## Directions for this task
Go through the records that follow and tally the lines with "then" in them; answer with the number alone.

## Source records
== Segment start ==
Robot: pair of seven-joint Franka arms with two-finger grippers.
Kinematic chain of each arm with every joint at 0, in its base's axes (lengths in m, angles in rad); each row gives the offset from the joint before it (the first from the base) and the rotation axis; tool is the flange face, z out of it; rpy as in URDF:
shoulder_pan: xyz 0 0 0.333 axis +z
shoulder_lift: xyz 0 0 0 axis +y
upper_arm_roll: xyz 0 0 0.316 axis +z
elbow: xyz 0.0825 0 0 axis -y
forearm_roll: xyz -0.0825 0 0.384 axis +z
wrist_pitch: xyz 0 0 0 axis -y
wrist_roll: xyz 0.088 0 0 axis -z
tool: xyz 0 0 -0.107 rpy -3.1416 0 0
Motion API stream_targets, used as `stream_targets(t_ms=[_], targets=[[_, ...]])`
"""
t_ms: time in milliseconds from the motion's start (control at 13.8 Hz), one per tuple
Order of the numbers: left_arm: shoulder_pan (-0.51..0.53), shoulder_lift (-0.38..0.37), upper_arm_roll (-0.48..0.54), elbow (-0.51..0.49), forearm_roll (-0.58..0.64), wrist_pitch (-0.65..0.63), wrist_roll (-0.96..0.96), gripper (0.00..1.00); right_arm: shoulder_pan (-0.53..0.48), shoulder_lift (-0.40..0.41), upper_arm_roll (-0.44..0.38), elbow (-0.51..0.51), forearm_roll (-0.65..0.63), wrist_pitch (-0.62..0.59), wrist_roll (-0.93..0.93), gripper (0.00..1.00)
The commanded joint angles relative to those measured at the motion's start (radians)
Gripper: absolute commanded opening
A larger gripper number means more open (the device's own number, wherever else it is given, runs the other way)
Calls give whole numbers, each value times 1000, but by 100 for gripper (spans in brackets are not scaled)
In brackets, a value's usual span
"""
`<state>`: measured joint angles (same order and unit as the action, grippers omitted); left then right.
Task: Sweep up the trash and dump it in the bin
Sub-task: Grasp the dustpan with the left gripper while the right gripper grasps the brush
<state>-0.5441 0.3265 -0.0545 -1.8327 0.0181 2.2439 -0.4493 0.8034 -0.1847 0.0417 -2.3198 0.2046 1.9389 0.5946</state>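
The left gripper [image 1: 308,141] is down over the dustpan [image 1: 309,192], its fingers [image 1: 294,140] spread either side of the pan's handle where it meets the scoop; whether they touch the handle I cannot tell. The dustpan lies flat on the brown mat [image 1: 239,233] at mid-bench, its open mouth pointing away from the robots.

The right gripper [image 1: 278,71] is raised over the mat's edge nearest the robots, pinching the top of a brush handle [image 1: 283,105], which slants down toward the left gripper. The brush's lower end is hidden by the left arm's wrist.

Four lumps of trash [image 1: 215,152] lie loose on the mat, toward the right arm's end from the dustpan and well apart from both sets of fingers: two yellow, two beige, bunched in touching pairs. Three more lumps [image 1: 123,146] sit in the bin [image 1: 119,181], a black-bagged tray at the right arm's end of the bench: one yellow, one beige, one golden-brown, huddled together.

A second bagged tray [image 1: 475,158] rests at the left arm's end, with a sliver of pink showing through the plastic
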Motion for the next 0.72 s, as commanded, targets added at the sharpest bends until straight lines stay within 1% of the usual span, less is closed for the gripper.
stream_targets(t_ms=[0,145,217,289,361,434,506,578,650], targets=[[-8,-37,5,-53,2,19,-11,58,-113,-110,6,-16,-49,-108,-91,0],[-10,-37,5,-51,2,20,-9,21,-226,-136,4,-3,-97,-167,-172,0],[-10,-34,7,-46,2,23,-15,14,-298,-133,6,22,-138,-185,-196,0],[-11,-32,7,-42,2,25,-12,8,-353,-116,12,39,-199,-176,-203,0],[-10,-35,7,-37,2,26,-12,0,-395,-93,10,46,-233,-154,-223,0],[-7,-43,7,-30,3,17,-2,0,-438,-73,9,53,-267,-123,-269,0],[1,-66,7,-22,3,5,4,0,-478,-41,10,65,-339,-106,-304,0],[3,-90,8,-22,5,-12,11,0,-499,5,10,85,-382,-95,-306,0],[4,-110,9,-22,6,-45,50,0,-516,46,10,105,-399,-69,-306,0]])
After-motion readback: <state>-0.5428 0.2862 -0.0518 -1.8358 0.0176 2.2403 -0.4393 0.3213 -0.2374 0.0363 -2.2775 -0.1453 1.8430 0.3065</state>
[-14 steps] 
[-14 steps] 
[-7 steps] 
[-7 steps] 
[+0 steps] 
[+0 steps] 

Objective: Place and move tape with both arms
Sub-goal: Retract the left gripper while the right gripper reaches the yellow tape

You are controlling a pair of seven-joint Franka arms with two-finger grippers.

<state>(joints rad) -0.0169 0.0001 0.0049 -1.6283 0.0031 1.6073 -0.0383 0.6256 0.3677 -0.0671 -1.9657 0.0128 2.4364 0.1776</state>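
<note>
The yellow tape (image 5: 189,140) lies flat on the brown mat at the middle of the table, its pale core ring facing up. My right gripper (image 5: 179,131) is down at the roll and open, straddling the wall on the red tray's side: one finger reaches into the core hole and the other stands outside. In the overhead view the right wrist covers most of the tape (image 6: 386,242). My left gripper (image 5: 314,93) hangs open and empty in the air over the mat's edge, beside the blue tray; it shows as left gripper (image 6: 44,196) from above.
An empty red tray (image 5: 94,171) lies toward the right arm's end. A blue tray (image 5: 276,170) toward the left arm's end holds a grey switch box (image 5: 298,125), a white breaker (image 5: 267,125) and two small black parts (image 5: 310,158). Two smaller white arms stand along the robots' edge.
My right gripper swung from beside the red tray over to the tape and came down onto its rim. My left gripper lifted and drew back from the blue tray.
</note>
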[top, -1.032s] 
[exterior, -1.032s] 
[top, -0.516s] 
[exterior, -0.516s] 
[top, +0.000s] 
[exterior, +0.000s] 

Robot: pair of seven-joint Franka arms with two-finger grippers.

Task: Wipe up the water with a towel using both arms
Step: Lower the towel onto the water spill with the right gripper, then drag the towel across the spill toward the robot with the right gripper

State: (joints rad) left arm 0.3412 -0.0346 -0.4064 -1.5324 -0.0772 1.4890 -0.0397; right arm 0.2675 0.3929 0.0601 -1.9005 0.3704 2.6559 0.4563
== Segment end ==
## Task result
2